The chemical is safely used in other products, like nutritional supplements, and though researchers seem pretty confident about their findings in New York, the CDC said in a briefing that the exact cause of the respiratory disease outbreak is yet unknown.
On September 11, President Trump proposed banning vaping products on a federal level. Trump said in an Oval Office meeting that the U.S. “can’t allow people to get sick. And we can’t have our youth be so affected,” adding that, as the mother of a young teen, his wife Melania felt “very, very strongly” about the ban.
The proposed ban comes at a time when one in every four high school students report having vaped at least once over the past month. Considering the figure was one in five for 2018, it becomes clear that the popularity of e-cigarettes is on the rise among America’s youth.
The company that stands to lose the most with Trump’s ban is Juul Labs, the biggest player in the e-cigarette market. While Juul lobbied actively to secure the favors of the Washington D.C. elite, the company’s efforts have not sufficed to prevent the White House’s crackdown on the industry.
According to Health and Human Services Secretary Alex Azar, the FDA is preparing legislation that will come into effect in about a month. From that point on, Azar told reporters, flavored e-cigarettes will be effectively banned.
A few days before the Oval Office meeting, the Food and Drug Administration sent a letter to Juul Labs, warning that the company’s marketing to young people, including children, and its claims that vaping is safer than cigarettes are in violation of current regulations.

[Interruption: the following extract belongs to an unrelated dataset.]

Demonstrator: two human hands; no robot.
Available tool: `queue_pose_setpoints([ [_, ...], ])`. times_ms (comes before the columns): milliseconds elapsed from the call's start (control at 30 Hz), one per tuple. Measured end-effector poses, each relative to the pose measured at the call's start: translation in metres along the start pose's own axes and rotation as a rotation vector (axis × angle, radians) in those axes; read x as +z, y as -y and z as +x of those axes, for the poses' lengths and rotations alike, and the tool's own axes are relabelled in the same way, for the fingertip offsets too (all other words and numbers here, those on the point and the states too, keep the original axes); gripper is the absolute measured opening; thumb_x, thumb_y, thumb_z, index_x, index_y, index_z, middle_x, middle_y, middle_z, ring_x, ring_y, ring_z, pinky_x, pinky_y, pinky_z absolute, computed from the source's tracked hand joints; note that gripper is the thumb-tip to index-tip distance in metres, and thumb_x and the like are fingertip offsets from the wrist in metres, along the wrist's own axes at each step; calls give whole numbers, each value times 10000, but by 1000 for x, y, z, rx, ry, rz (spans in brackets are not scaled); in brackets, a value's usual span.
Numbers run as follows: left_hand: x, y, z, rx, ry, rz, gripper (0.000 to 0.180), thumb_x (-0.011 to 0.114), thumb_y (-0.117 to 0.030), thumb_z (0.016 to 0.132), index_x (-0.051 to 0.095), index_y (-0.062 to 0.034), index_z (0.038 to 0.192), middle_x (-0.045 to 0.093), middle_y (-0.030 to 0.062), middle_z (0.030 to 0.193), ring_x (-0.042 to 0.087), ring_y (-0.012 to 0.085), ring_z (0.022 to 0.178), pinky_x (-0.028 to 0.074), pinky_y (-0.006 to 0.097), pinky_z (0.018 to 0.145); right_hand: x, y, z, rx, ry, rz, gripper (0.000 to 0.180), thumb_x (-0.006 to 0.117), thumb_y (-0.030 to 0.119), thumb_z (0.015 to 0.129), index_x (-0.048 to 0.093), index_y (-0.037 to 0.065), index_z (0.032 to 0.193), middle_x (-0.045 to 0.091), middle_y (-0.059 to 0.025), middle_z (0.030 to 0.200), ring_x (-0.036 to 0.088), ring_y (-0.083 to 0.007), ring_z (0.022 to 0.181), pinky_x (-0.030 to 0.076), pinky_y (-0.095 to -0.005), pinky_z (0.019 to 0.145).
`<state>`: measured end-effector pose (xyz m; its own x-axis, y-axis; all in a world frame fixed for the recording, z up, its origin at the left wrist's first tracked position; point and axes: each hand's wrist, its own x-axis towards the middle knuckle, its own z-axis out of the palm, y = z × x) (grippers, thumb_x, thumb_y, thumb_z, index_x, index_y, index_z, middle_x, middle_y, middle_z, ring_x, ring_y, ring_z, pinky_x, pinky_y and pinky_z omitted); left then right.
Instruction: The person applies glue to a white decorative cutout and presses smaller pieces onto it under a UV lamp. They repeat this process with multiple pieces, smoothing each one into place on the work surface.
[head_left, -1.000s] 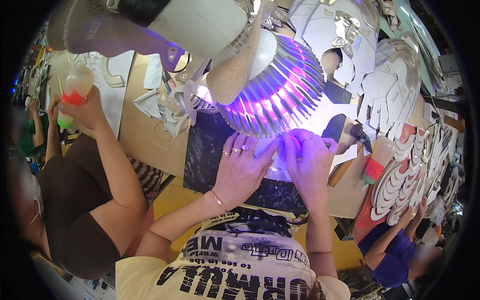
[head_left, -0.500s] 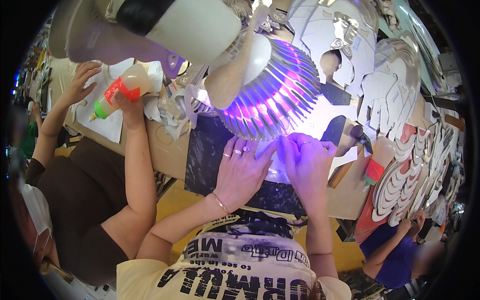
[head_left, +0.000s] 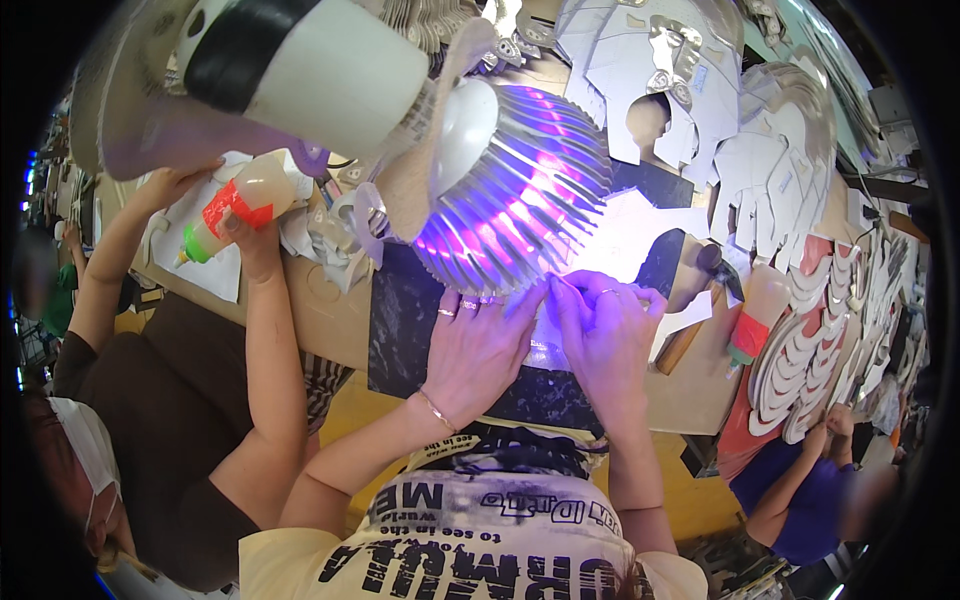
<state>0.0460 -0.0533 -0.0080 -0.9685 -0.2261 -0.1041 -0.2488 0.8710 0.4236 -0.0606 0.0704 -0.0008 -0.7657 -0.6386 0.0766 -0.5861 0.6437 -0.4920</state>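
Under a finned work lamp (head_left: 525, 195) glowing purple and white, my hands meet over a dark marbled slab (head_left: 400, 325). My left hand (head_left: 475, 350), wearing rings and a bracelet, has its thumb and forefinger drawn together beside the right; the lamp hides its other fingertips. On my right hand (head_left: 610, 335) the thumb and forefinger pinch close to the left fingertips. Whatever lies between the fingers is too small and washed out by light to name. A pale sheet (head_left: 545, 350) shows on the slab below the fingertips.
At left, a co-worker's hand (head_left: 255, 240) grips a squeeze bottle (head_left: 240, 205). Right of my hands are a hammer-like tool (head_left: 709, 260) and another squeeze bottle (head_left: 757, 315). Stacked white pattern pieces (head_left: 770, 180) stand behind; curved white pieces (head_left: 785, 375) lie far right, near another person.
The lamp sits farther left and slightly lower in the picture. My hands stay together, with a small shift of the fingers. The co-worker's other hand has moved up behind the bottle.
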Motion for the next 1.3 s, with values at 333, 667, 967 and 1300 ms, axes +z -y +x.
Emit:
queue_pose_setpoints([
  [333,-3,-1,1,23,20,60,559,654,-163,880,529,-213,1423,389,186,1495,442,362,1337,368,486,1048,-6,-14,4,109,-27,38,131,706,242,886,686,112,889,665,-3,809,620,-201,786,332,-410,873],
  [667,1,-1,0,37,1,93,562,657,-161,875,527,-198,1420,372,203,1502,429,380,1343,351,502,1057,-10,-23,11,58,27,-20,138,708,248,864,702,113,891,646,-20,810,611,-208,820,339,-421,884],
  [967,3,2,-1,43,7,81,571,659,-169,871,523,-206,1424,367,206,1510,420,387,1346,342,507,1057,-12,-31,14,68,94,76,155,719,230,857,703,81,897,638,-30,796,584,-204,756,343,-400,885],
  [1300,16,3,-1,71,-39,70,596,647,-116,864,512,-187,1440,336,259,1486,378,441,1358,320,556,1115,-12,-29,13,-24,74,-36,163,693,293,897,713,133,920,629,-19,815,595,-206,847,330,-448,922],
])
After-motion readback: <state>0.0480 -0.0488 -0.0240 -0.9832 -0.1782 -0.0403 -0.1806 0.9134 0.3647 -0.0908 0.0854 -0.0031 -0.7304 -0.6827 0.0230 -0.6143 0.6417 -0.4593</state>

Juul Labs CEO Ken Burns referred to the respiratory disease epidemic as “worrisome,” but assured that Juul would continue to market the products as long as there was no clear evidence that the company was at fault. Back in July, Burns told reporters he had “empathy for parents whose children are addicted.” The company’s CEO has also advised nonsmokers not to try vaping.
After Trump’s initiative was announced, Burns said he was “not at all surprised.” He also referred to “the speed with which [Juul products] were replaced [after we took them off shelves] (by other flavored products made by other companies), usually with higher nicotine strength, all youth-oriented flavors and cheaper, of unknown manufacturing quality.”
Vaping has been linked to several health problems. Researchers have found an increased risk of wheezing among vapers. A link between e-cigarette use and chronic obstructive pulmonary disease (“COPD”) has also been observed. According to the FDA, vaping may also cause rare nicotine-induced seizures.